During the 2016 presidential campaign, Trump called NAFTA “one of the worst trade deals in history” and blamed the Clinton-era agreement for the loss of tens of thousands of manufacturing jobs in the United States.
On Tuesday, the US president pushed for Pelosi and her fellow lawmakers in the Democratic-controlled House to back the USMCA.
“America’s great USMCA Trade Bill is looking good. It will be the best and most important trade deal ever made by the USA. Good for everybody – Farmers, Manufacturers, Energy, Unions – tremendous support. Importantly, we will finally end our Country’s worst Trade Deal, NAFTA!” Trump said on Twitter.
The White House and the House Democratic leadership had held talks for months in an effort to win approval of the USMCA.
“This is a day we’ve all been working to and working for on the path to ‘Yes,'” Pelosi said.
Mexican President Andres Manuel Lopez Obrador, for his part, said Tuesday that he, US Trade Representative Robert Lighthizer and Canadian Deputy Prime Minister Chrystia Freeland would sign the USMCA during a ceremony in Mexico City.
While the overhaul of NAFTA was spearheaded by President Enrique Peña Nieto, who governed Mexico from 2012 to 2018, Lopez Obrador’s team had observer status during the negotiations, which dragged on for more than one year.
After the new version of the USMCA is signed, lawmakers in the three countries are expected to ratify the trade agreement.
The House of Representatives is expected to vote on the trade agreement next week, approving it before the congressional recess starts on December 20, media reports said.
The USMCA received the backing of organized labor, a key supporter of the Democratic Party.

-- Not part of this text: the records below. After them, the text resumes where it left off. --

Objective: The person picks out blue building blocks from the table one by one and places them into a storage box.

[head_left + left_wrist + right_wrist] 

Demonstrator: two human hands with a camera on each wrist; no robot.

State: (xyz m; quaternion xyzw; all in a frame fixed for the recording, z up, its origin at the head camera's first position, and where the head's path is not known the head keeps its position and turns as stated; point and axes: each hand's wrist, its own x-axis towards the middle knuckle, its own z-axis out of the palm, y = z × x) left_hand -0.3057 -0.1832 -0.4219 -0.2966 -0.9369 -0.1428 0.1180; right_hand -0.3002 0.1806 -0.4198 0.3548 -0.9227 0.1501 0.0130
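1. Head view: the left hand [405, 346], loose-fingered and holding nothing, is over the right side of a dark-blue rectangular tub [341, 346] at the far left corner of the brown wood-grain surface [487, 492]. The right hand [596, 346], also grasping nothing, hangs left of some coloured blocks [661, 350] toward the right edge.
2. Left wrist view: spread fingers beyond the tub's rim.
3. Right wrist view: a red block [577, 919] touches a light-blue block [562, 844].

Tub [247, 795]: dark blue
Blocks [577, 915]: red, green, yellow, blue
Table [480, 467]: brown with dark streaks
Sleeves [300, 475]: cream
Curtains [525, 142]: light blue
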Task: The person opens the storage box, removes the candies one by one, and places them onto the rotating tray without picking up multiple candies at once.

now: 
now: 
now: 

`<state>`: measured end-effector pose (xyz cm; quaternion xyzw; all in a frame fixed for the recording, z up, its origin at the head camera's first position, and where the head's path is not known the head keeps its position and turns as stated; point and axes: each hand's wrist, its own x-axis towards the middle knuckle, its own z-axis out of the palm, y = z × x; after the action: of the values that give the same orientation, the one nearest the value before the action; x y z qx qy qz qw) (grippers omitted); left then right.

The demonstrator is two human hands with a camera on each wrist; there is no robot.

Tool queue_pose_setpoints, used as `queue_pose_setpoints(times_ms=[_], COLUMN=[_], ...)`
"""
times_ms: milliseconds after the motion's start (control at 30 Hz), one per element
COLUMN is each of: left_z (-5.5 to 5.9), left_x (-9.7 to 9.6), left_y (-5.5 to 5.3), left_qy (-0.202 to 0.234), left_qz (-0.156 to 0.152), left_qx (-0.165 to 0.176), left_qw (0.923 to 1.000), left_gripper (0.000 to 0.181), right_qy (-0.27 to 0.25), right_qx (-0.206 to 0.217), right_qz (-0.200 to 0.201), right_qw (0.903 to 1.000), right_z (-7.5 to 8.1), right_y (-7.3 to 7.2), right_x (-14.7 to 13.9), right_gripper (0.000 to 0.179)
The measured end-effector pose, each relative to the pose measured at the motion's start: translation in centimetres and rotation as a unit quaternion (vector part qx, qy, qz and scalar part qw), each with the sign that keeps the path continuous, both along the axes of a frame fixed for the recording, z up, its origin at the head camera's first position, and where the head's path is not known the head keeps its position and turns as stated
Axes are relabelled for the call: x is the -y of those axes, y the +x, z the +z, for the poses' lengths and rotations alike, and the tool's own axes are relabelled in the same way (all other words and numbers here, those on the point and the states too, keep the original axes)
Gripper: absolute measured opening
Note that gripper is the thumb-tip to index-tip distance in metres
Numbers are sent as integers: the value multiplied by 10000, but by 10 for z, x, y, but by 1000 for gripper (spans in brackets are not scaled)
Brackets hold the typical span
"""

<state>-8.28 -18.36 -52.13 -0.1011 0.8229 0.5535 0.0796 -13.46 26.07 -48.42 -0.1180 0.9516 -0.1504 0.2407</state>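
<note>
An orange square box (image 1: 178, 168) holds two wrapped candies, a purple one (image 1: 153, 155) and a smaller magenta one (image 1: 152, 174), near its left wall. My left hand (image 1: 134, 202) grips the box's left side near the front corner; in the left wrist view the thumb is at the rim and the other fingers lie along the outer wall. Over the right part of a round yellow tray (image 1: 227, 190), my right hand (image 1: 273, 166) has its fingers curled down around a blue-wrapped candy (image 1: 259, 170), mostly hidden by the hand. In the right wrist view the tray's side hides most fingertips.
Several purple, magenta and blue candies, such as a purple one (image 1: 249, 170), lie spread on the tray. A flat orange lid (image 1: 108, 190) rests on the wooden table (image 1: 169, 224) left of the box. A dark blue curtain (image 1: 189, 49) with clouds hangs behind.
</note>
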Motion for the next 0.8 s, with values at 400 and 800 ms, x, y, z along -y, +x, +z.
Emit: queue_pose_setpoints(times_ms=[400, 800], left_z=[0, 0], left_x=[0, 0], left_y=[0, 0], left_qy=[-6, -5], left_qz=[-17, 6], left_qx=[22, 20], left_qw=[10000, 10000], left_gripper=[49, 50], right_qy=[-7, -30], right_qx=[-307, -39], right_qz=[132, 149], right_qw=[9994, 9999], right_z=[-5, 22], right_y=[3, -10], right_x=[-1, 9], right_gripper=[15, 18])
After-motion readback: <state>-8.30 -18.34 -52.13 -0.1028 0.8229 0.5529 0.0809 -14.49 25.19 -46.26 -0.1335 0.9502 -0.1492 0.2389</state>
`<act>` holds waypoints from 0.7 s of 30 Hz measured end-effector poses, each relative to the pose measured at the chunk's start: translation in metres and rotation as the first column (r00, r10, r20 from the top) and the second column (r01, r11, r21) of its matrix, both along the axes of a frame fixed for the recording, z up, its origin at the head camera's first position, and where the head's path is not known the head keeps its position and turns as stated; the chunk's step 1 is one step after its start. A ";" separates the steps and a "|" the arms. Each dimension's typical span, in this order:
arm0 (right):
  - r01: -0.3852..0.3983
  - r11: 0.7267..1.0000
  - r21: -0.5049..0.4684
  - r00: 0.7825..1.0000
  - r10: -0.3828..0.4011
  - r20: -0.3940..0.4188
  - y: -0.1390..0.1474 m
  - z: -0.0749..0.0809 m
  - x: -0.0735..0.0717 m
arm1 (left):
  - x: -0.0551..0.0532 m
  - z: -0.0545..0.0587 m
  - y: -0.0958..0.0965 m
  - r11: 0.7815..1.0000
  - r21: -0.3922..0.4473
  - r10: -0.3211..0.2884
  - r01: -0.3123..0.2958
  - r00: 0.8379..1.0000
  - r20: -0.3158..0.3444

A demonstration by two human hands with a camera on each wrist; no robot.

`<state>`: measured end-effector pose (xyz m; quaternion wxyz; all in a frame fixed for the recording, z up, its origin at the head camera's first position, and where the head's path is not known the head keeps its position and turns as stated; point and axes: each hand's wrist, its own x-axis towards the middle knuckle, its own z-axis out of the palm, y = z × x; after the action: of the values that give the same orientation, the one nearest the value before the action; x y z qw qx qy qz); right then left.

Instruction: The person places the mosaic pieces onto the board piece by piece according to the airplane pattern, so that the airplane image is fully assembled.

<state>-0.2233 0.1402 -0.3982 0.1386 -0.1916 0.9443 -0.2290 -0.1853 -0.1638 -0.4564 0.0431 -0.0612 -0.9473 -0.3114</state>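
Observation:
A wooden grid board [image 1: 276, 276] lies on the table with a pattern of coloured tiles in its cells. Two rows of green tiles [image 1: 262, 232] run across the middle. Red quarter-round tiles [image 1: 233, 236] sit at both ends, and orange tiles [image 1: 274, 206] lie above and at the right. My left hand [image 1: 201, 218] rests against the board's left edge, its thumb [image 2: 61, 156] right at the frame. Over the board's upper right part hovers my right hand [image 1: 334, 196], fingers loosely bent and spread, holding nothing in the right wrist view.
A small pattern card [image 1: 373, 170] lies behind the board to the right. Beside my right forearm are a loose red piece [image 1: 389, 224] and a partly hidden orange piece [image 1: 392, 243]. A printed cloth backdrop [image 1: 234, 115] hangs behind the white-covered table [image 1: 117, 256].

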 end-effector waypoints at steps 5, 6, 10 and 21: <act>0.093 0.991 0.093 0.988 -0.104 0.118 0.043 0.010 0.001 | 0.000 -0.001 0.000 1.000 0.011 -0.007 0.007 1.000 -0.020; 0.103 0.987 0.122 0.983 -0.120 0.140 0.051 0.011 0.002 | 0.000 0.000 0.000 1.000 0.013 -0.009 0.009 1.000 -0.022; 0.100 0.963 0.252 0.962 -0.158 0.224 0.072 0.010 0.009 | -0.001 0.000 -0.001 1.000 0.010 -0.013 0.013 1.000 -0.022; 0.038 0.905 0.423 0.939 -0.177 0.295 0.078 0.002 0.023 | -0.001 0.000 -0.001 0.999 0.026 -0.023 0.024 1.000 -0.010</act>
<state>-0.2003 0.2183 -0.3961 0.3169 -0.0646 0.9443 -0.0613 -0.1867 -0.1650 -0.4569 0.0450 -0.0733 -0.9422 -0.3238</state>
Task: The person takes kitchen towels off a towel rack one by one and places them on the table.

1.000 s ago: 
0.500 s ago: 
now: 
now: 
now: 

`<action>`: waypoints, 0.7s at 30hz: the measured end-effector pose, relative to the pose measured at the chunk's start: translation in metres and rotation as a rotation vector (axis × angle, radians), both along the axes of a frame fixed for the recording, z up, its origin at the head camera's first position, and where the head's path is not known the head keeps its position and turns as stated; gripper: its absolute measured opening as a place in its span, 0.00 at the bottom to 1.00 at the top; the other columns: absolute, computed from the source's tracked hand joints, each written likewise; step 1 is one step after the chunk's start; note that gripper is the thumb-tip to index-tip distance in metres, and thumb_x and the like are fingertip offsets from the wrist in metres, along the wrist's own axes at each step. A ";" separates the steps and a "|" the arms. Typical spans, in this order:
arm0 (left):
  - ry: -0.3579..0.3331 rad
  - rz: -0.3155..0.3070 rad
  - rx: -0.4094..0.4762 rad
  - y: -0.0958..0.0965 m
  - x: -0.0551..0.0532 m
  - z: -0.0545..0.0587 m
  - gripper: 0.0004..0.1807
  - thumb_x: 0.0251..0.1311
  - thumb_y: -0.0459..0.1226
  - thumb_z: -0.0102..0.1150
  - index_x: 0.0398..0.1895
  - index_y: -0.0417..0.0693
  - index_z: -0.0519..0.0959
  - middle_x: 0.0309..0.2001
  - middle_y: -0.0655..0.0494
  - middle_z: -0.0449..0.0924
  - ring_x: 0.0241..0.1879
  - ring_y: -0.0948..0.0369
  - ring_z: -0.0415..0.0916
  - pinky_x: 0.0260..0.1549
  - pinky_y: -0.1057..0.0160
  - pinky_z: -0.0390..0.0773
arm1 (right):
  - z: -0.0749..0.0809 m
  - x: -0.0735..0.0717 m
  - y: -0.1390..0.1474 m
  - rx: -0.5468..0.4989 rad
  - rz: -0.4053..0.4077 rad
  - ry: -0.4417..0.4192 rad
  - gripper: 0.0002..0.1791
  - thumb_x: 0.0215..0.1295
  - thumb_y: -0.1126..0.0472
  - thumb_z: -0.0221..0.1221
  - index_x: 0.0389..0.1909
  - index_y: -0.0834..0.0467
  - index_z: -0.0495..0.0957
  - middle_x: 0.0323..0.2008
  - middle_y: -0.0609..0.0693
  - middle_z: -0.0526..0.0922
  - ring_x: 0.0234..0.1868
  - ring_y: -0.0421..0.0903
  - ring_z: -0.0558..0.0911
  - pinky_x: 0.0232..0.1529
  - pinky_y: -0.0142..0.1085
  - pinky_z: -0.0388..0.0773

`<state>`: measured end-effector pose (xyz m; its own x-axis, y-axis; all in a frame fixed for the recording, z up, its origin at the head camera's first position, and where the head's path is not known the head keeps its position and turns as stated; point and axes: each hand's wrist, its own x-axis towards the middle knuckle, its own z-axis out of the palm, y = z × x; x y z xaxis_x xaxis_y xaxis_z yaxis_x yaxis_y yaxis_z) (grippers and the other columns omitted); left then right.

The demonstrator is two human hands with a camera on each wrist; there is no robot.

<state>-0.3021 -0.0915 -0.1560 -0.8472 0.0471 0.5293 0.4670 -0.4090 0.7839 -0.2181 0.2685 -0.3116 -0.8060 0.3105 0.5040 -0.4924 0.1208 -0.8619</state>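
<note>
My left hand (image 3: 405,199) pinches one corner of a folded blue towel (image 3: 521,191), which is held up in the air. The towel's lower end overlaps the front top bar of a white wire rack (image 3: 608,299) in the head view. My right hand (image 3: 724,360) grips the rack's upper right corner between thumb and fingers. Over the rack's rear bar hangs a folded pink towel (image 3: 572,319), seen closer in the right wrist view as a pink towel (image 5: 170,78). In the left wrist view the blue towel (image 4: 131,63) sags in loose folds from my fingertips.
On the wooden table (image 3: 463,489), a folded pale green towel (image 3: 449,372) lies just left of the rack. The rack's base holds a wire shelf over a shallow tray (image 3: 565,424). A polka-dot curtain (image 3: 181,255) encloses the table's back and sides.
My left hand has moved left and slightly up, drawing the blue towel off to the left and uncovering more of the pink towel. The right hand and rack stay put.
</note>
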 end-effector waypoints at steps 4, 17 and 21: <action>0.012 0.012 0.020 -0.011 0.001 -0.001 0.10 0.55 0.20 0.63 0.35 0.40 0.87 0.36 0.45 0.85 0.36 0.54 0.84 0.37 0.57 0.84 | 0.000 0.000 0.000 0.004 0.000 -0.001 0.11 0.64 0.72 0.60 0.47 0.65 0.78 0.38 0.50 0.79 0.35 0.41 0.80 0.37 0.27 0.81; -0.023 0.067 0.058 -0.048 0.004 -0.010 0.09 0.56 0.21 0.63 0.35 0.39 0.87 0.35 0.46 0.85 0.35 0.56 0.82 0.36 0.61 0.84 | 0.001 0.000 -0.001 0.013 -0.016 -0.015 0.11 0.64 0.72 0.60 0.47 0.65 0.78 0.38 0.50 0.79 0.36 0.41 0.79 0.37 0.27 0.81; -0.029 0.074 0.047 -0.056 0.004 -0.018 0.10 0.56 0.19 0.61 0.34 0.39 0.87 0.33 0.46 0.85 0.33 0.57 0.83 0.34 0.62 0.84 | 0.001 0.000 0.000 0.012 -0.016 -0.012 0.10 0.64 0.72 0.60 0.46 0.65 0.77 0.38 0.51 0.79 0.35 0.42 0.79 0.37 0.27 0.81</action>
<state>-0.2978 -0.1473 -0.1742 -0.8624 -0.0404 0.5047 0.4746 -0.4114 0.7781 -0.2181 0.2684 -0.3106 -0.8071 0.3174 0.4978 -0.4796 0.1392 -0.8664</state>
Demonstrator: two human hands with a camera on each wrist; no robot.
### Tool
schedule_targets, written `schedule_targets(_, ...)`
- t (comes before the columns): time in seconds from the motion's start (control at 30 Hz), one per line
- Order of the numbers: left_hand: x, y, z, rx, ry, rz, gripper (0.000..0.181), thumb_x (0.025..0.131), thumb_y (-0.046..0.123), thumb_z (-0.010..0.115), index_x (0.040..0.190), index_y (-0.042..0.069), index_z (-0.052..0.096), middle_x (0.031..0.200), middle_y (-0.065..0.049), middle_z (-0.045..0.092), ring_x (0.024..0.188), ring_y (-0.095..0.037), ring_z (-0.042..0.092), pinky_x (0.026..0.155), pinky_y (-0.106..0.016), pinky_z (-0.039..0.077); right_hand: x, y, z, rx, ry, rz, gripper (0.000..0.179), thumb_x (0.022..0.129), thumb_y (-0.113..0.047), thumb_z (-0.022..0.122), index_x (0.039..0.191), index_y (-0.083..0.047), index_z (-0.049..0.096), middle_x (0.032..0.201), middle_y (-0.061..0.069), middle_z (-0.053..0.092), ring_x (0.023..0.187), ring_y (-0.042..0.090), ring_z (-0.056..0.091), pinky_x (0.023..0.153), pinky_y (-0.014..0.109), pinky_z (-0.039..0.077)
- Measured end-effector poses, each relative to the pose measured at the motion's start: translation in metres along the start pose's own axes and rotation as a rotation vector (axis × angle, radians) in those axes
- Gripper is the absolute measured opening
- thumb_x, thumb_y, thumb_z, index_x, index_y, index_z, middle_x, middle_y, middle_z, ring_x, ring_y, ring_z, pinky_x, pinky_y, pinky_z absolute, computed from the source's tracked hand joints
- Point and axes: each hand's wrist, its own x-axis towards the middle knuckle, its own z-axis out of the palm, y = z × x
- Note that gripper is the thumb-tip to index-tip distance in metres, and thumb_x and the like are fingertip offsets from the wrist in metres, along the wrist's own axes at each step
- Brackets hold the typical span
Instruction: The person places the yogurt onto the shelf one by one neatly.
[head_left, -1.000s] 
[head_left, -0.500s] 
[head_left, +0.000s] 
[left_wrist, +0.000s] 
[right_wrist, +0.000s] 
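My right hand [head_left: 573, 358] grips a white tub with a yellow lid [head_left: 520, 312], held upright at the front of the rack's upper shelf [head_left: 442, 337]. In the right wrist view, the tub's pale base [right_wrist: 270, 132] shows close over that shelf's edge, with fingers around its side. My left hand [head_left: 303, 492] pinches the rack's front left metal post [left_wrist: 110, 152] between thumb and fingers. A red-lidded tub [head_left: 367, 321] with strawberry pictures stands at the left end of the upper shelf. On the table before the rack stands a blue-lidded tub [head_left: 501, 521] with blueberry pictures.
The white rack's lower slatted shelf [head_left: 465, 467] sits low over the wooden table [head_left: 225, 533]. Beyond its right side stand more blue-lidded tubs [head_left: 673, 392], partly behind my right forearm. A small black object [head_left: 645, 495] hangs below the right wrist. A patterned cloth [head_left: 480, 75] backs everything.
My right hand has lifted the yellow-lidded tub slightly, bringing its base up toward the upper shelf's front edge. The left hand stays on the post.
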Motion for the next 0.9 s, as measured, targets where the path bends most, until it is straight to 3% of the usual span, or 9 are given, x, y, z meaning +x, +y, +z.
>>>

“Make no mistake, we demanded a trade deal that benefits workers and fought every single day to negotiate that deal; and now we have secured an agreement that working people can proudly support,” AFL-CIO President Richard Trumka said in a statement.
A key change in the USMCA is a requirement that 75 per cent of cars be made in North America, up from 62.5 per cent under NAFTA. Additionally, between 40 per cent and 45 per cent of a vehicle’s content must be produced by workers who earn at least $16 per hour, a stiffer requirement that could lead to more cars being manufactured in the US and Canada, as opposed to low-wage Mexico.
The deal also offers US dairy farmers greater access to the Canadian market and includes new provisions regarding e-commerce and intellectual property rights.